O PIB – Produto Interno Bruto ainda não leva em conta os prejuízos que a economia impõe ao meio ambiente. Essas perdas de recursos naturais são denominadas de deseconomia que é a falta de percepção das perdas obtidas dos resultados da implementação da economia e seus fatores produtivos a longo prazo sobre o meio ambiente. Para evitar essas perdas CAMARGO sugere políticas tributárias mais agressivas contra atividades depredadoras do meio ambiente.

A ciência ambiental é holística pela interdependência de fatores e atores em seu contexto, provoca reações em cadeia é de difícil compreensão por estar intimamente ligada a disciplinas duras como a física, a química, a biologia, a engenharia e etc. dificultando a propagação de novas concepções organizacionais da interação entre meio ambiente e sociedade. Essa dificuldade atinge profissionais e veículos de comunicação o que consequentemente acaba refletindo na agilidade para implementação de uma nova concepção e consciência da população.

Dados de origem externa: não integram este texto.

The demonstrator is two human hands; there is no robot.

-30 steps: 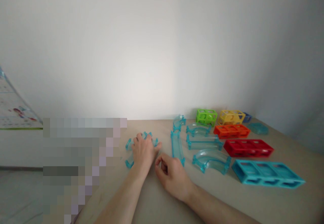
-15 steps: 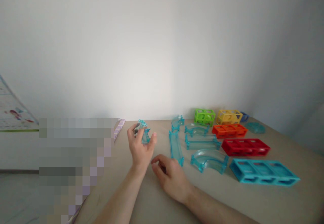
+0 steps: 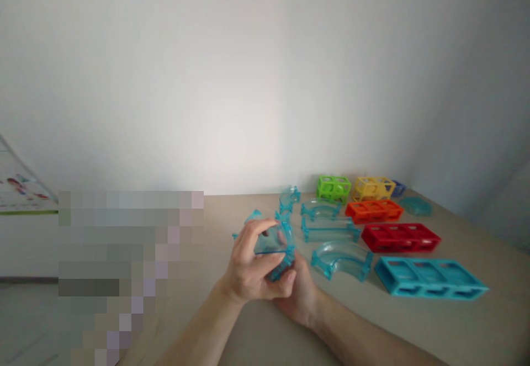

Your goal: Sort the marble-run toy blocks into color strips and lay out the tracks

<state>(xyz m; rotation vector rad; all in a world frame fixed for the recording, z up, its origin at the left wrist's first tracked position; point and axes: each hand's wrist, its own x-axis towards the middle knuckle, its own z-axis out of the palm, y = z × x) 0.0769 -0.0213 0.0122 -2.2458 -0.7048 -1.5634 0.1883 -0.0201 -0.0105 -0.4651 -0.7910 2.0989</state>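
Note:
A clear blue marble-run track piece (image 3: 270,243) is held up off the table between my two hands. My left hand (image 3: 252,269) wraps round it from the left, with fingers over the top and the thumb below. Behind its right end, my right hand (image 3: 301,294) grips it too. Some of the right fingers show through the clear plastic and the rest are hidden. Just right of the hands lies a curved clear blue track (image 3: 345,258). A straight clear blue track (image 3: 331,231) lies behind that one.
Open-frame blocks stand to the right: light blue (image 3: 430,279), red (image 3: 401,238), orange (image 3: 374,211), green (image 3: 333,189), yellow (image 3: 372,189) and dark blue (image 3: 398,188). A clear blue round piece (image 3: 416,206) lies at the far right. The wall (image 3: 240,106) rises behind the table.
My left hand has moved right and toward me with the clear blue track piece, which is turned now. My right hand has come up against it. The hands now mostly cover another straight track.

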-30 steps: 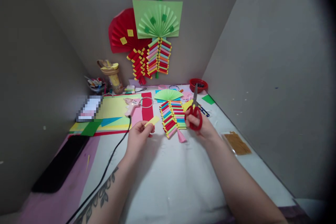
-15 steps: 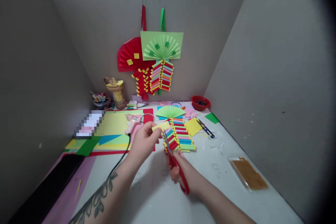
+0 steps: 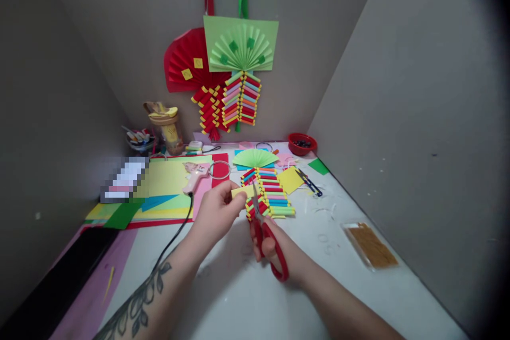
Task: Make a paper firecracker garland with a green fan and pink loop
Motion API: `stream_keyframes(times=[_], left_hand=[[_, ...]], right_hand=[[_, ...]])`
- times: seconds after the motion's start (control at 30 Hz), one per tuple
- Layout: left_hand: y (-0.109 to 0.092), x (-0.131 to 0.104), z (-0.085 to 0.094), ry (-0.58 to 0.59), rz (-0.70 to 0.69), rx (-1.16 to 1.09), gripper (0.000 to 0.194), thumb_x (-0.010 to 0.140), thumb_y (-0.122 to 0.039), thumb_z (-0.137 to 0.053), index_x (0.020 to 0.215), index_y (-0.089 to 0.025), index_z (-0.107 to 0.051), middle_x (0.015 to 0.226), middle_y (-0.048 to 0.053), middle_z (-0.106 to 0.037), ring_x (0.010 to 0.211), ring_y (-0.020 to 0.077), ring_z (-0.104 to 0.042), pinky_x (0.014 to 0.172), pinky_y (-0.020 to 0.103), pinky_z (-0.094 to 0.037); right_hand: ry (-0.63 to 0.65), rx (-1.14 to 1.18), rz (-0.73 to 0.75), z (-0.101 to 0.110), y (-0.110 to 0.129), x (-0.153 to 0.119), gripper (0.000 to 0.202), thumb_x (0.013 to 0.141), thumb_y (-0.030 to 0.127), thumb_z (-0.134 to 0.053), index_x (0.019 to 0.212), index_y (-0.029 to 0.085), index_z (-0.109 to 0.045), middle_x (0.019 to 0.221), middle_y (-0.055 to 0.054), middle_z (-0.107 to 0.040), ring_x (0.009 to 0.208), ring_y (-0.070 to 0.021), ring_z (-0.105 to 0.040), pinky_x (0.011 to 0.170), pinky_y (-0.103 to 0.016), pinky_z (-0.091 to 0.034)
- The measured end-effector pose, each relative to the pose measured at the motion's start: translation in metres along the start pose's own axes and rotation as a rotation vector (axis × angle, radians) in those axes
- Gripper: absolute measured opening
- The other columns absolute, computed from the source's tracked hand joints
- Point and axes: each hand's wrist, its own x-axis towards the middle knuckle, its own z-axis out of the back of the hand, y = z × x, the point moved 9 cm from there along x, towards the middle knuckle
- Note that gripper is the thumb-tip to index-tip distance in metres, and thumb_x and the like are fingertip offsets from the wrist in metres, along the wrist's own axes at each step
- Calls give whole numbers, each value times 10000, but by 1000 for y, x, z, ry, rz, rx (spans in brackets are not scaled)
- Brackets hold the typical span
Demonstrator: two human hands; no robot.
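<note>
My left hand (image 3: 219,210) pinches a small piece of pale yellow paper (image 3: 242,191) between thumb and fingers. In my right hand (image 3: 273,247) are red-handled scissors (image 3: 282,260), their blades pointing up at the right end of the paper, slightly apart. Just behind both hands, rows of colourful rolled paper tubes (image 3: 277,188) with yellow ends lie on the table below a light green folded fan (image 3: 255,158). My hands hide part of the left row.
A pink glue gun (image 3: 195,176) rests on coloured sheets at left, its cord running beside my left arm. Dark snips (image 3: 311,183) touch a yellow square (image 3: 290,179). A red bowl (image 3: 302,144) and a brown packet (image 3: 370,245) are at right. Finished fans (image 3: 243,45) hang behind.
The view has tilted down, so the surroundings sit higher in it. The scissors' blades have opened a little at the paper's right end. My left hand keeps its pinch.
</note>
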Motion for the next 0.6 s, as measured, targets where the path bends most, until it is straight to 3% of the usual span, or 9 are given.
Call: stream_keyframes(times=[0.6], left_hand=[[-3,-2,-2,13,11,4,166,733,-335,-552,677,-180,-540,554,-22,-557,501,123,-505,477,221,-353]], right_hand=[[4,-18,21,1,1,-1,685,636,853,-380,817,193,-418,654,5,-477,543,-105,-437,497,-225,-406]])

A consciência ambiental surge ainda no século XX iniciada através de várias mobilizações sociais, em particular, o movimento ecológico surge no final da década de 60 entrelaçado por movimentos alternativos de importância e até os dias atuais mantém um estreito relacionamento. Todos estes movimentos têm em comum a contestação do modelo de capitalismo industrial, da irresponsabilidade social, da indiferença das maiorias e o descaso dos governos. Vivendo em um momento híbridos onde velhos modelos de práticas econômicas e sociais ainda têm que conviver com novos valores e comportamentos.

(1) CAMARGO, Ana Luiza de Brasil. Desenvolvimento sustentável - dimensões e desafios. São Paulo, p. 43-63, Papirus Editora, 2003.